Coenzyme Q10 / ubiquinol
Mechanism, regulatory status, and an honest, tiered evidence map.
What it is
Class: Electron carrier / antioxidant
Also known as: CoQ10, ubiquinone, ubiquinol
Relationship to mitochondrial health: Coenzyme Q10 is an endogenous mobile electron carrier of the respiratory chain and a lipid-phase antioxidant. Supplementation is a repletion strategy; its strongest human evidence is a mortality trial in a heart-failure DISEASE population, not a healthy-aging study.
Regulatory status
Sold as a dietary supplement; not an approved drug for aging.

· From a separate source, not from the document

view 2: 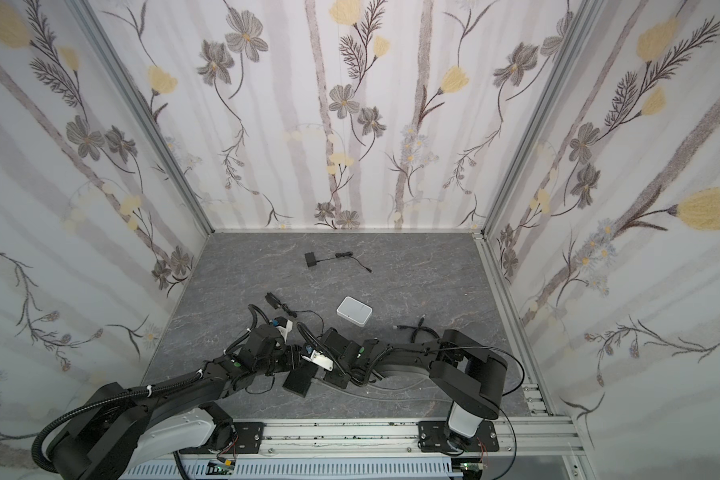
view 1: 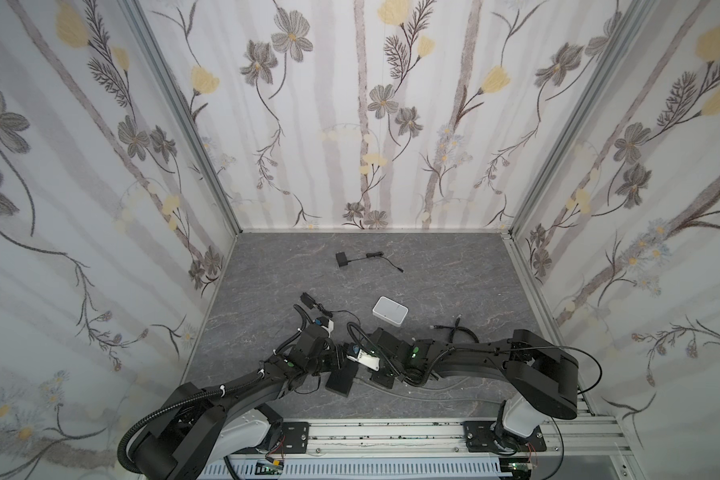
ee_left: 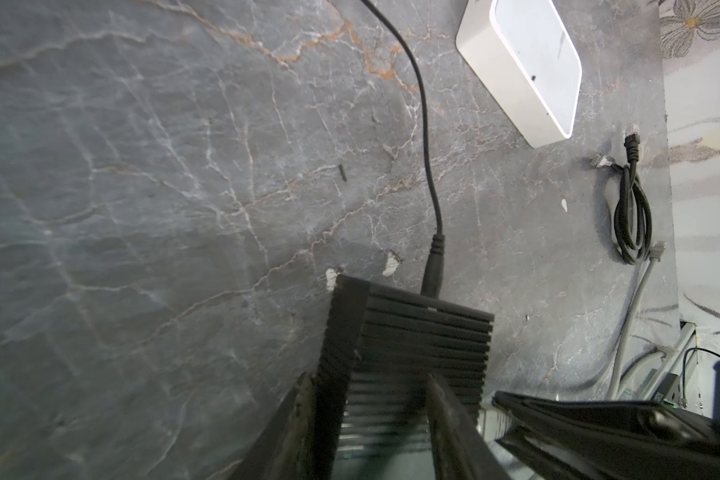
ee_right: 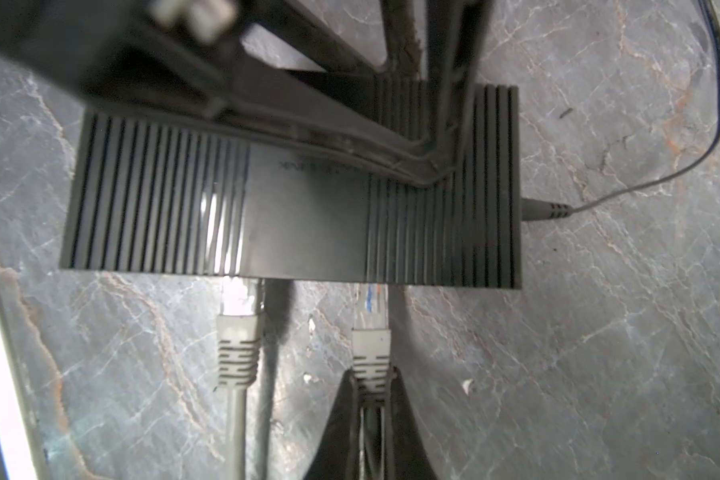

The Q-SYMBIO evidence is in chronic heart failure — a disease-treatment context — and does NOT constitute an aging or longevity indication.
Mechanism
Component of OXPHOS electron transport; the Q-SYMBIO RCT measured major adverse cardiovascular events and mortality in chronic heart-failure patients. See /cellular-respiration-oxphos.
Evidence — Human (randomized, disease population)
| Species / population | Adults with chronic (NYHA class III-IV) heart failure (Q-SYMBIO, Mortensen 2014, n=420). |
| Exposure, route, schedule | Oral CoQ10 100 mg three times daily on top of standard heart-failure therapy. |
| Comparator / duration | Placebo-controlled, randomized, double-blind; ~2-year follow-up. |
| Endpoint / numeric result | Lower major adverse cardiovascular events and lower all-cause mortality vs placebo in the heart-failure population. |
| What it did NOT establish | This is disease treatment in heart-failure patients — it is NOT evidence of a healthy-aging, longevity, or lifespan-extension benefit in the general population. |
Negative or null findings
- CoQ10 supplementation has not shown a healthy-aging or lifespan benefit in a general (non-disease) population.
- Statin-related myalgia and other proposed uses have weaker/mixed evidence and are outside this mortality-outcome result.